**Exercise description**
All lines in the records below with the word "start" must be returned.

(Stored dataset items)
■ ■ ■ ■ ■ ■ ■
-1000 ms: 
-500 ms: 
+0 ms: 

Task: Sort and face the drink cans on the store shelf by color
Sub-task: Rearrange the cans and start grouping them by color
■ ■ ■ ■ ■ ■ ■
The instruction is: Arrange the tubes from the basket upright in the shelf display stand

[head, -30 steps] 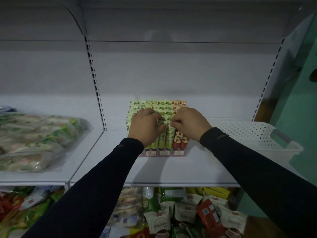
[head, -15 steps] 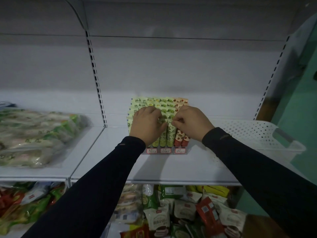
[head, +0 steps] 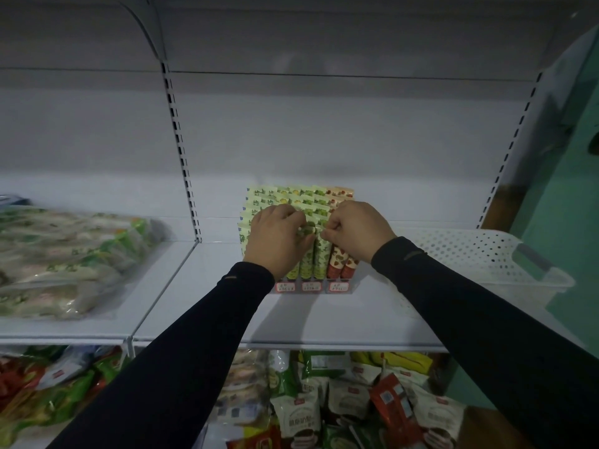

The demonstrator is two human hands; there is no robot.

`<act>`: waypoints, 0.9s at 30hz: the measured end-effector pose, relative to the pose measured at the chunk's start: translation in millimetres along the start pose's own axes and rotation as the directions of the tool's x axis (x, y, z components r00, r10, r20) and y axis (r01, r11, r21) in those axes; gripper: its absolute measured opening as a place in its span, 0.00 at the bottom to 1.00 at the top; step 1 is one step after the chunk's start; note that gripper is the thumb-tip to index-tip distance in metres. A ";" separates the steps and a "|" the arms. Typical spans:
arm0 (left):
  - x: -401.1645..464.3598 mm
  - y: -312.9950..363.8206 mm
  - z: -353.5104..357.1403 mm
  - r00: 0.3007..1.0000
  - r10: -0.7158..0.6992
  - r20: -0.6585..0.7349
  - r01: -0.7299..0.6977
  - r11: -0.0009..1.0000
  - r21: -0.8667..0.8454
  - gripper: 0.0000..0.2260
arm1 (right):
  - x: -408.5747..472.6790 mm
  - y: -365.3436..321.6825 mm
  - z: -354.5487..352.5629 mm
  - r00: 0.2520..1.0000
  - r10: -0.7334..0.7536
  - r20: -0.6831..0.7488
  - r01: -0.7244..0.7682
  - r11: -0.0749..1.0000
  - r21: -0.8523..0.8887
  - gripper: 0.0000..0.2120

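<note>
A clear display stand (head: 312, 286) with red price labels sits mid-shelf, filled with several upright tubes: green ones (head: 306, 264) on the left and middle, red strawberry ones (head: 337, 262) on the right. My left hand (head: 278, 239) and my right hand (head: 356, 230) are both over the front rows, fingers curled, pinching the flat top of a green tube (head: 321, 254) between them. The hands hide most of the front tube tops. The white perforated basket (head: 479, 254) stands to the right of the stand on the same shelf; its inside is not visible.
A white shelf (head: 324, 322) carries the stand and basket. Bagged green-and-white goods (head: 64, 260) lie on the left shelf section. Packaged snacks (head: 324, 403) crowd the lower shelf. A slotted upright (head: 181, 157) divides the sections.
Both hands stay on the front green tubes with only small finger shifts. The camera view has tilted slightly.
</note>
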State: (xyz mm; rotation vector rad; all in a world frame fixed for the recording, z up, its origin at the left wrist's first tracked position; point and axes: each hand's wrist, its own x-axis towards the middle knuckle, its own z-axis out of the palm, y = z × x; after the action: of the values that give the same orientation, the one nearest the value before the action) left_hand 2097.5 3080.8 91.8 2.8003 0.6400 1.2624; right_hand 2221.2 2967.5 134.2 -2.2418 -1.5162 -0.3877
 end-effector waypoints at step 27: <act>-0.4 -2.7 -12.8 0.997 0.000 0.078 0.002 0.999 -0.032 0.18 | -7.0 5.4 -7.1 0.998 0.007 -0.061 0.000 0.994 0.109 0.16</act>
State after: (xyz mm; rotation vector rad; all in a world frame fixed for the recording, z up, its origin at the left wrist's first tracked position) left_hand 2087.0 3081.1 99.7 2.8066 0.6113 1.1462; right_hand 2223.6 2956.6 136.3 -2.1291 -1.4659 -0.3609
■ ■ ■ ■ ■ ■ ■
**Response to this exercise**
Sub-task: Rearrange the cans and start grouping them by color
`<act>`: waypoints, 0.9s at 30hz: the measured end-effector pose, relative to the pose measured at the chunk's start: translation in millimetres along the start pose's own axes and rotation as the directions of the tool's x axis (x, y, z components r00, r10, r20) and y axis (r01, r11, r21) in those axes; gripper: its absolute measured opening as a place in its span, 0.00 at the bottom to 1.00 at the top; step 1 is one step after the chunk's start; note that gripper is the thumb-tip to index-tip distance in metres. A ";" separates the steps and a "|" the arms. Typical spans:

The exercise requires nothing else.